Borelioza? Bez paniki. Nie wydawaj niepotrzebnie pieniędzy
Do Kliniki Pediatrii i Chorób Infekcyjnych Uniwersytetu Medycznego we Wrocławiu w tym roku trafia nadzwyczajnie dużo pacjentów na konsultacje i leczenie z powodu boreliozy (wywoływanej przez bakterie) oraz kleszczowego zapalenia mózgu i opon mózgowo-rdzeniowych (wywoływanego przez wirus). Jak nie wpaść w panikę, nie wydawać niepotrzebnie pieniędzy i jak nie dać się oszukać - podpowiada prof. Leszek Szenborn.

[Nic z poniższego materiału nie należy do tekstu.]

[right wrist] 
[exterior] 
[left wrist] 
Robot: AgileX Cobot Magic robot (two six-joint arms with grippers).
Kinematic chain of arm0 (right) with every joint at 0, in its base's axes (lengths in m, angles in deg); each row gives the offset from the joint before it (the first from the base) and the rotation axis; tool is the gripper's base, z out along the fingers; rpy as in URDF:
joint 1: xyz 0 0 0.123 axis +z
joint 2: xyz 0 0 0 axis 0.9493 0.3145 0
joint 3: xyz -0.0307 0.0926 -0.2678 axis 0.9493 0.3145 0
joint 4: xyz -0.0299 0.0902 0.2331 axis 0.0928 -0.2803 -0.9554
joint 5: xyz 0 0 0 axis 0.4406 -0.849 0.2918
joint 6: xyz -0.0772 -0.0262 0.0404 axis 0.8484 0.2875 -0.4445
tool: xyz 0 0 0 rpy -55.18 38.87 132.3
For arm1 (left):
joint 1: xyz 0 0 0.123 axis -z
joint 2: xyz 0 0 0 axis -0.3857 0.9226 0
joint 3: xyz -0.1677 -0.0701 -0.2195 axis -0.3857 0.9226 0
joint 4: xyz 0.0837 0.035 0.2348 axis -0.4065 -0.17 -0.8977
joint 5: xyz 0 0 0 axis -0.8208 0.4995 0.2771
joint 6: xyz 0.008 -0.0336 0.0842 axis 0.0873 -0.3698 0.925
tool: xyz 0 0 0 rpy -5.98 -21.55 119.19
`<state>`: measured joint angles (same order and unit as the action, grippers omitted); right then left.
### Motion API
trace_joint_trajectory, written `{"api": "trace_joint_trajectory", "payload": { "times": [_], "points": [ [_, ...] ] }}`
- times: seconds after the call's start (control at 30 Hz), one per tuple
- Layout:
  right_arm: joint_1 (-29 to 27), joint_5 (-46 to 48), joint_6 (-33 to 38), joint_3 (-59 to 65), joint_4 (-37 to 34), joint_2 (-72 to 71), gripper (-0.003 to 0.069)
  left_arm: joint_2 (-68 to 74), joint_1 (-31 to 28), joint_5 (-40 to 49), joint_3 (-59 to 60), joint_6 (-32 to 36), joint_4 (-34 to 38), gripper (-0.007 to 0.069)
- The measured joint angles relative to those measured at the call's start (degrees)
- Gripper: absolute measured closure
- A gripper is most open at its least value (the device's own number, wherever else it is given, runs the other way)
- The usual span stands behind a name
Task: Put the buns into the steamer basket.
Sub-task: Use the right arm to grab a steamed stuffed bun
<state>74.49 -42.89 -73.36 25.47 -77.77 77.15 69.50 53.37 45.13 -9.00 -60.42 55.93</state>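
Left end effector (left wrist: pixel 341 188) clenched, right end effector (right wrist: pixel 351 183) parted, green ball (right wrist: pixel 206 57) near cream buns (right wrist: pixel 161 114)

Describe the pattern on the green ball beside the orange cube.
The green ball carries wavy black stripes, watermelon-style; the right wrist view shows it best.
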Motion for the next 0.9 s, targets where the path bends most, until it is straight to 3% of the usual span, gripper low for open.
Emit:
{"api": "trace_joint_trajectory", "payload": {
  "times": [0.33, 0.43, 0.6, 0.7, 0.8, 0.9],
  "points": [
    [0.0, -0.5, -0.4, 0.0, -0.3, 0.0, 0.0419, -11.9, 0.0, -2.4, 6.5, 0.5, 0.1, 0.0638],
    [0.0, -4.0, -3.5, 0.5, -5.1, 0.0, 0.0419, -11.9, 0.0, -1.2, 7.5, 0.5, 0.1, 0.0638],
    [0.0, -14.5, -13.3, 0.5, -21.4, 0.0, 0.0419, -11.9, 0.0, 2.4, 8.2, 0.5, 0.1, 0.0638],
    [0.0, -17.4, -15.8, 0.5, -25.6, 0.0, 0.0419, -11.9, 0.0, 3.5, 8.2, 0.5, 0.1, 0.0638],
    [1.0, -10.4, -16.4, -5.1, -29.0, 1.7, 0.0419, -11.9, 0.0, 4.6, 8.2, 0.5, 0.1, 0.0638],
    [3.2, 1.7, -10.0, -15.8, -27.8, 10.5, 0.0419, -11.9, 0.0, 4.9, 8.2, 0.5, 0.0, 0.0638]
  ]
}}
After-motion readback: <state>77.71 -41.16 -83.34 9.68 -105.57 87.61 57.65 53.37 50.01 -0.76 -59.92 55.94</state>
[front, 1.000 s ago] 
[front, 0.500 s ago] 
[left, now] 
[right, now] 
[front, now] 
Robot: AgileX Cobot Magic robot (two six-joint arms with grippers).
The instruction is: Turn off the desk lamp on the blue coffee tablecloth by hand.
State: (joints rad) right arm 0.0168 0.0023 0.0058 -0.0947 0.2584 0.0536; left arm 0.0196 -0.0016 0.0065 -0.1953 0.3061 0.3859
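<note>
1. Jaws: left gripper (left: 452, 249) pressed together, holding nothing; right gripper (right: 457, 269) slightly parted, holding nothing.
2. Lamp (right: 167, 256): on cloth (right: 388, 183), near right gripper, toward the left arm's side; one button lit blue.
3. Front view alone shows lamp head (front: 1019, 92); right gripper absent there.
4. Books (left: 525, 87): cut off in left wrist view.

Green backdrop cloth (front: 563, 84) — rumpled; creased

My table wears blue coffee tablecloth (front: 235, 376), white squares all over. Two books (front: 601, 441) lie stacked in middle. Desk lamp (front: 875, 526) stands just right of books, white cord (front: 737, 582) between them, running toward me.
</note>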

– Znacznie częściej niż w latach ubiegłych stwierdzamy wymagające leczenia zachorowania na boreliozę objawiające się zmianami na skórze, zapalenia układu nerwowego (zapalenia opon, korzonków nerwowych i pojedynczych nerwów – przede wszystkim twarzowych) oraz stawów. Rzadziej od boreliozy, ale również częściej niż w poprzednich sezonach, rozpoznajemy też potwierdzone zachorowania na kleszczowe zapalenia mózgu – mówi prof. Leszek Szenborn, kierownik Katedry i Kliniki Pediatrii i Chorób Infekcyjnych.
Nie znaczy to jednak, że poszkodowani przez kleszcze powinni brać sprawy we własne ręce. Szkoda pieniędzy na niepotrzebną samodiagnostykę, a tym bardziej na tajemnicze wielomiesięczne leczenie antybiotykami. A to niestety, zdarza się często. Kierownik kliniki przy Chałubińskiego zwraca uwagę, że w ostatnich latach rozwinął się cały biznes wykorzystujący modę na boreliozę. Wcześniej były podobne mody na lambliozę i chlamydiozy.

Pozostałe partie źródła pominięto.